EXERCISE PROMPT: The answer must be every line of the records below that holds the word "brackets".

Records from a dataset
┄┄┄┄┄┄┄┄┄┄┄┄┄┄┄┄┄┄┄┄
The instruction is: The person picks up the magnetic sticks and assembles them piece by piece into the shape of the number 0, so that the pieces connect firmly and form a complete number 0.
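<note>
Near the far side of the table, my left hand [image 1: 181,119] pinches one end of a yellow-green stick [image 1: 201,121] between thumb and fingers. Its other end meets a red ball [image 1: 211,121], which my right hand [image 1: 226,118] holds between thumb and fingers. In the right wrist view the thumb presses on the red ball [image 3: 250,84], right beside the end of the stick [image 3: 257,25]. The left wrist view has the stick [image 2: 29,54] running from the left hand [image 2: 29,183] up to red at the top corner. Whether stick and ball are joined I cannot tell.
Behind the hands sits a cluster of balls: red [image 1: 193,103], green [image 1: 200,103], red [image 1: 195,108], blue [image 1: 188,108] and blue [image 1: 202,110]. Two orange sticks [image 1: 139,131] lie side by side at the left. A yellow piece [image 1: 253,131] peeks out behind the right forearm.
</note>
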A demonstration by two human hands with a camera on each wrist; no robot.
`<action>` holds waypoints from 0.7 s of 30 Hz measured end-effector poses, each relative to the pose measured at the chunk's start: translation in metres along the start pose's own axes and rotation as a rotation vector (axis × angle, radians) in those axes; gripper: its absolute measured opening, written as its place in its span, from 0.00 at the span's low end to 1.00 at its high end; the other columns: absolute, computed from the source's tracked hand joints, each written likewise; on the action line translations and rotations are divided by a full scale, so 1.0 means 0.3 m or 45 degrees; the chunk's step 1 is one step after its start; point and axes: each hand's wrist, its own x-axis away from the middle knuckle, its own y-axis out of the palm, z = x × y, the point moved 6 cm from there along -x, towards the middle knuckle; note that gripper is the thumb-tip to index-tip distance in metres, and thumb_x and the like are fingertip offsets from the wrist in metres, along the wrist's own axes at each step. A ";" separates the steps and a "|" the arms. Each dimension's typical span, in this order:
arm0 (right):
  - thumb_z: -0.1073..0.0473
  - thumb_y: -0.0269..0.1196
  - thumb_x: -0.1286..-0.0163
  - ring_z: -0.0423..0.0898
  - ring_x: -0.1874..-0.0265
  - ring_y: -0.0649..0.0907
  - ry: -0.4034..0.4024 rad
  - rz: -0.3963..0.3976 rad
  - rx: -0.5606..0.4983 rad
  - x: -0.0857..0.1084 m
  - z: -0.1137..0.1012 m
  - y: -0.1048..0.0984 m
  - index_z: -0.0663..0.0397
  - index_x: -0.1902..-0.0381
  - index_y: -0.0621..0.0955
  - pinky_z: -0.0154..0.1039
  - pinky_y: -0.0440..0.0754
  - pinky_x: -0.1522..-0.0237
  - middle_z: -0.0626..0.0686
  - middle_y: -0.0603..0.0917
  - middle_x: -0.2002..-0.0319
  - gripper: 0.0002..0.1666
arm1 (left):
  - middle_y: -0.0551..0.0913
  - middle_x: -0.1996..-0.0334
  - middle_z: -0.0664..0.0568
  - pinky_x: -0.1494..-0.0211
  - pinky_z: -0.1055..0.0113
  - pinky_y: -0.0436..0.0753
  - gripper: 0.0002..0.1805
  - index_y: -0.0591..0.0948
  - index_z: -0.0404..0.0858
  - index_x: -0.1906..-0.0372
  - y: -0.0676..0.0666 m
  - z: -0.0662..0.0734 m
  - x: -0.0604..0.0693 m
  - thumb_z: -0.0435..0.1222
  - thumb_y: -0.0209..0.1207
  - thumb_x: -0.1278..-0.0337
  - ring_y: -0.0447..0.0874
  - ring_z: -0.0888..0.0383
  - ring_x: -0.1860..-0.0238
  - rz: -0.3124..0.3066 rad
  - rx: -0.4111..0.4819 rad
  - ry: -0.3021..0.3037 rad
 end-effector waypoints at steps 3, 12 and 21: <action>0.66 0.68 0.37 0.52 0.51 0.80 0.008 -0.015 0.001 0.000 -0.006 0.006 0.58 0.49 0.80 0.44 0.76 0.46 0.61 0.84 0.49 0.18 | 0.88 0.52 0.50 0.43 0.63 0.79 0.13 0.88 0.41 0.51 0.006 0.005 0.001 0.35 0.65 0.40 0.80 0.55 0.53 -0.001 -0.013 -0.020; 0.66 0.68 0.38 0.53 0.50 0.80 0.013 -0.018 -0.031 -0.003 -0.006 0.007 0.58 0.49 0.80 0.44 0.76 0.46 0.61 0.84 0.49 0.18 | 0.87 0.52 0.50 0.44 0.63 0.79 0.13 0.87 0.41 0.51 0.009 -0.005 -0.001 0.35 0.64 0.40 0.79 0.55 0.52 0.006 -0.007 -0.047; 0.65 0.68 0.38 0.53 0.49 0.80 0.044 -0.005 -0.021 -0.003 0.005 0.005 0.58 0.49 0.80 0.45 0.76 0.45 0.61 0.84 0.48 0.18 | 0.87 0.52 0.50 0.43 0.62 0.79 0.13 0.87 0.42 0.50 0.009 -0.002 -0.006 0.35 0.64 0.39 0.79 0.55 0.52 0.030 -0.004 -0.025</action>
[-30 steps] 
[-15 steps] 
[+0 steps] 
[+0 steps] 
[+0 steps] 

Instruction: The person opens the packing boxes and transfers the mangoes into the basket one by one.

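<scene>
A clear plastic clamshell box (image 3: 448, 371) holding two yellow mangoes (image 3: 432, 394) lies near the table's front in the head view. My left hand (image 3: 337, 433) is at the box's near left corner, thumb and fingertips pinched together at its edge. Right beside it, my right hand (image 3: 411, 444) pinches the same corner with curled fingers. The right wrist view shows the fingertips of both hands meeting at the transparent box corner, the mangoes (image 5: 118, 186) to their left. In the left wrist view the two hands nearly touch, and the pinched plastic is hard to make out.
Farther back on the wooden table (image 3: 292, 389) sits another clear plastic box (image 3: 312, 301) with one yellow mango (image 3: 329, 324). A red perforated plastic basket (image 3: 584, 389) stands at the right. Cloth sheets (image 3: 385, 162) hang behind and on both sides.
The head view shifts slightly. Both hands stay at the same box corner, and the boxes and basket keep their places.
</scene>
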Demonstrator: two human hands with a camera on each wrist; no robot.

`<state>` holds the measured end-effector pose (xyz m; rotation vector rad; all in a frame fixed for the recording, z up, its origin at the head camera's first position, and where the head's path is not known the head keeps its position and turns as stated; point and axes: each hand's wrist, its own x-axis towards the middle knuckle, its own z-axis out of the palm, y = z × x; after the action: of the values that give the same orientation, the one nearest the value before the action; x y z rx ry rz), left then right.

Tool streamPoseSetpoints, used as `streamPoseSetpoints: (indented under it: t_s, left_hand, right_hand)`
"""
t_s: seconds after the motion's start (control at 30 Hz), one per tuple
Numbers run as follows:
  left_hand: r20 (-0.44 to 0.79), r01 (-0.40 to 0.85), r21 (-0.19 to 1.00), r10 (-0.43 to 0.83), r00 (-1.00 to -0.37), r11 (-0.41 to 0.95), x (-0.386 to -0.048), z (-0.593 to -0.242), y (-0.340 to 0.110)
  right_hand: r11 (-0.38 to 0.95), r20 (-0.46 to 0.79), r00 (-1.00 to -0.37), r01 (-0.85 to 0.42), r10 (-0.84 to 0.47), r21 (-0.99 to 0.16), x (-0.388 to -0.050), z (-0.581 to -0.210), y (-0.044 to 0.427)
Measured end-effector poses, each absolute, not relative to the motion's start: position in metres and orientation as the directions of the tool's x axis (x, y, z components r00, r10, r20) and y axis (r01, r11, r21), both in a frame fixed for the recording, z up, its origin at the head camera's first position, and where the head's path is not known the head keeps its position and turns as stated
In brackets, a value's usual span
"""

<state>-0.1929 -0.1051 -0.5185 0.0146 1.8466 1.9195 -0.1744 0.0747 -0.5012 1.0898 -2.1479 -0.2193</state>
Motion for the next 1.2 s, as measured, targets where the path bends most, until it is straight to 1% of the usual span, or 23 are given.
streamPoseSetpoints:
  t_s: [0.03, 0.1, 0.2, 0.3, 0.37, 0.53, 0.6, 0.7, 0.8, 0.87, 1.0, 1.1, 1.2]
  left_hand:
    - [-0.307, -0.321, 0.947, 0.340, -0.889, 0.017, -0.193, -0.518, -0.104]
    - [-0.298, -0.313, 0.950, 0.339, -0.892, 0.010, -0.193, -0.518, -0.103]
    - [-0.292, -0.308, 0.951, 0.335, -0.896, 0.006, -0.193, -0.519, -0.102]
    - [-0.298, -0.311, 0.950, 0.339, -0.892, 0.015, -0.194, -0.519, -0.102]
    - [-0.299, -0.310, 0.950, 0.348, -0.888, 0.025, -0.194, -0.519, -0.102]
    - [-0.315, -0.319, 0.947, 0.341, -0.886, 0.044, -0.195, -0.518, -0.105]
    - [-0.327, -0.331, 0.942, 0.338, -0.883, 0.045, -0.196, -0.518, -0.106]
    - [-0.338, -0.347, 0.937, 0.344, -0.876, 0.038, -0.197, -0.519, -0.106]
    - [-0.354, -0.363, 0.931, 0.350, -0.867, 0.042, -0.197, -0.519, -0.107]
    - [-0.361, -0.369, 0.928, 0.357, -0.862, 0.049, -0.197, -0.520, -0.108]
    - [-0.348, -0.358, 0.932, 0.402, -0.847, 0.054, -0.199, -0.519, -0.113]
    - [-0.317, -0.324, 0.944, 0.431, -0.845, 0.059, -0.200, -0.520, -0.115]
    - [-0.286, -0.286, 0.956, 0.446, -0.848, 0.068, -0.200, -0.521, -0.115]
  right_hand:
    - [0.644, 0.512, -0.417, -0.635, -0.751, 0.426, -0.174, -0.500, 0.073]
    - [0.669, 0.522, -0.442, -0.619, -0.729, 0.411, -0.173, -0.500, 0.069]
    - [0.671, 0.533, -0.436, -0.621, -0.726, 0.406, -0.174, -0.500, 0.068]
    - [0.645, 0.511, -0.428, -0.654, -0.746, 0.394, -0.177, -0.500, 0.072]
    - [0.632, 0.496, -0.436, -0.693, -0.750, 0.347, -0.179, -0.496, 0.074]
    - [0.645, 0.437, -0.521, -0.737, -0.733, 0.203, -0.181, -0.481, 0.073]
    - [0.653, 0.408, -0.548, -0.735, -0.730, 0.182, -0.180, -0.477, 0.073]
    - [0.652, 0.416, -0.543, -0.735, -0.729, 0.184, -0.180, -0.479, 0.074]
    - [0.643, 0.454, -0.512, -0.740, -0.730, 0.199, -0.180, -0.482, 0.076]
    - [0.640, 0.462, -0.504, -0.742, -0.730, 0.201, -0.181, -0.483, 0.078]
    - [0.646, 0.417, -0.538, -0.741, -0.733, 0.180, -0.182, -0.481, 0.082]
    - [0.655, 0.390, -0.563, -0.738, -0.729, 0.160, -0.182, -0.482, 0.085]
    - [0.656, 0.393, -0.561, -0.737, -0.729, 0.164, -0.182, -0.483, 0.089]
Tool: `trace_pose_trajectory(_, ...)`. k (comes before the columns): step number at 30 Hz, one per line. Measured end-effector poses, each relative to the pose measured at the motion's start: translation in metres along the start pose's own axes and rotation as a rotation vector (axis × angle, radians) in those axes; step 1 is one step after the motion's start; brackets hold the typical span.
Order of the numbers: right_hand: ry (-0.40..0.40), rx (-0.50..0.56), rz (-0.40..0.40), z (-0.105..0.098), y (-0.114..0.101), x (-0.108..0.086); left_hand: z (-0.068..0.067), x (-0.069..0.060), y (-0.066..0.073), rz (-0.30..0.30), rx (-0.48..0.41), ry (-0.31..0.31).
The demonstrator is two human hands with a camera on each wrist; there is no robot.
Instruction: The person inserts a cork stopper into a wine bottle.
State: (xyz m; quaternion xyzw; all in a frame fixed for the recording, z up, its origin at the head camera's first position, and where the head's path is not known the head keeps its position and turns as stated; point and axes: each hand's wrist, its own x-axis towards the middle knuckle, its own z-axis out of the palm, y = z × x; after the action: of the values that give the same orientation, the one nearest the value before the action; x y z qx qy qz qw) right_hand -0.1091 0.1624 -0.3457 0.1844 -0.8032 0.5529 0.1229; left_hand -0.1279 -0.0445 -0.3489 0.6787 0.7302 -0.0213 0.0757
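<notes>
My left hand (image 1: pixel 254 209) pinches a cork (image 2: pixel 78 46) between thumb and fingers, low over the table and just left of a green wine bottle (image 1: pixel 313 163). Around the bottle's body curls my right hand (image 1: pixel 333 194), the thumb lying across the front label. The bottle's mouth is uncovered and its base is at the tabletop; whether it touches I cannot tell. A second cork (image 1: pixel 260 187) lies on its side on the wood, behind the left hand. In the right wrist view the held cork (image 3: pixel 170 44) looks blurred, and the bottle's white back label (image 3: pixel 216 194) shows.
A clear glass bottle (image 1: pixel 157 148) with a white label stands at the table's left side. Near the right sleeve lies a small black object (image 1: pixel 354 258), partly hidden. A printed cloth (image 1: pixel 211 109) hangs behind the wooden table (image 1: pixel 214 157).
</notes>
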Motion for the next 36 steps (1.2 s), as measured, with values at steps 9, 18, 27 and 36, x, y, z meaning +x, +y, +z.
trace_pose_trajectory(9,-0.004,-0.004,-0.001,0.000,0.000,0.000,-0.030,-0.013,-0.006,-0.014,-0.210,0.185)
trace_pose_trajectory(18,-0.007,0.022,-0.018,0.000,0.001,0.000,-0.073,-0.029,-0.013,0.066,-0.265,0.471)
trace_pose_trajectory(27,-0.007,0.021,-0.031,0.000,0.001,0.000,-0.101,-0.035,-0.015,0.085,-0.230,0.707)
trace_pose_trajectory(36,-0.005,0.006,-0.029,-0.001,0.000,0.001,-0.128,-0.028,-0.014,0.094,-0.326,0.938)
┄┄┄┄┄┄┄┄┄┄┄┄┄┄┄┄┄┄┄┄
WRITTEN RESPONSE:
In brackets, a value's usual span
Tool: `trace_pose_trajectory(_, ...)`. k (comes before the columns): step number at 30 Hz, one per line. Measured end-effector poses, each relative to the pose measured at the motion's start: translation in metres along the start pose's own axes and rotation as a rotation vector (axis × angle, radians) in those axes; step 1 is one step after the motion's start; brackets hold the typical span.

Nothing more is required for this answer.